[Your task]:
Pick every line from the data below that contains the string "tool" and copy it.

[Given information]:
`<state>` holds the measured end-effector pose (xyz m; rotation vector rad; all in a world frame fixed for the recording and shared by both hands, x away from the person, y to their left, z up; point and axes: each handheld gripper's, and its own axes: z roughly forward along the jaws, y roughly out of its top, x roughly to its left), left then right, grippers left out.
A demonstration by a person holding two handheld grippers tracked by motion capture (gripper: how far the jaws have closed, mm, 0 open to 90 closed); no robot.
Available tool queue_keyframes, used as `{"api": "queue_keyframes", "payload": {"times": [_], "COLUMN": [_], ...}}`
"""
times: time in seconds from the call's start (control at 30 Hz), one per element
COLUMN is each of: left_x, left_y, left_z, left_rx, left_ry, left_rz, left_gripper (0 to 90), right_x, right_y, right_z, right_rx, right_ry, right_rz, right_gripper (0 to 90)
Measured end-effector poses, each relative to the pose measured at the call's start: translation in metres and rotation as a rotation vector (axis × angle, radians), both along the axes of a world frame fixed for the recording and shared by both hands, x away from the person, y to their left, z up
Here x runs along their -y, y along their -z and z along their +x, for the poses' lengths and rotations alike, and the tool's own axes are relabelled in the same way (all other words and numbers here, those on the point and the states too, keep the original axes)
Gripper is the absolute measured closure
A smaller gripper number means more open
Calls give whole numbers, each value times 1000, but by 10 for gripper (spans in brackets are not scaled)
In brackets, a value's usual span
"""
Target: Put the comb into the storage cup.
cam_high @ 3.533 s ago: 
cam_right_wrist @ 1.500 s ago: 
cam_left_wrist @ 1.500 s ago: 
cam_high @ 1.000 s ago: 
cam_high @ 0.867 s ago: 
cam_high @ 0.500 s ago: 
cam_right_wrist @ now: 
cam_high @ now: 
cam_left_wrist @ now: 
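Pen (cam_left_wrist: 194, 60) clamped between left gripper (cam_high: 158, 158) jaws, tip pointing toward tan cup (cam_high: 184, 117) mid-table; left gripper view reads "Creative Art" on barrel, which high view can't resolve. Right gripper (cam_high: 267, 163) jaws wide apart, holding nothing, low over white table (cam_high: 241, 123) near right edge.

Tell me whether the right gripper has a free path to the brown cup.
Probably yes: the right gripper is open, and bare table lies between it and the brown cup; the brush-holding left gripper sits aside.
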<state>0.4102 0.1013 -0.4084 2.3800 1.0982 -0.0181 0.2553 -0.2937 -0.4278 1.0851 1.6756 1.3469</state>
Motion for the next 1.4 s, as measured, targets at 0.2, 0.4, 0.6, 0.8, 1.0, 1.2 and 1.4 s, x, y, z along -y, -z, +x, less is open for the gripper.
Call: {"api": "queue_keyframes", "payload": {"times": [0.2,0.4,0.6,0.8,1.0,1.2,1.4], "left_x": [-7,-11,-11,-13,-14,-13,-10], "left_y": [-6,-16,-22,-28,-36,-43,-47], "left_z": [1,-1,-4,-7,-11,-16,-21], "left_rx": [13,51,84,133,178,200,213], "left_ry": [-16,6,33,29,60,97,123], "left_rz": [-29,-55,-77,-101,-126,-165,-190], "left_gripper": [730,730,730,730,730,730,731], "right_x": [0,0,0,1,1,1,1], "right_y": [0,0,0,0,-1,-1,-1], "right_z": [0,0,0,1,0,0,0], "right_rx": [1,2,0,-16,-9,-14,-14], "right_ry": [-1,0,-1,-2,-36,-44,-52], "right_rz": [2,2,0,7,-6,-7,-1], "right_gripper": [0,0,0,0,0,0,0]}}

[Exercise output]:
Available tool queue_keyframes, used as `{"api": "queue_keyframes", "payload": {"times": [_], "COLUMN": [_], ...}}`
Here x runs along their -y, y along their -z and z along their +x, for the poses' lengths and rotations alike, and the tool's own axes are relabelled in the same way (all other words and numbers here, those on the point and the states too, keep the original axes)

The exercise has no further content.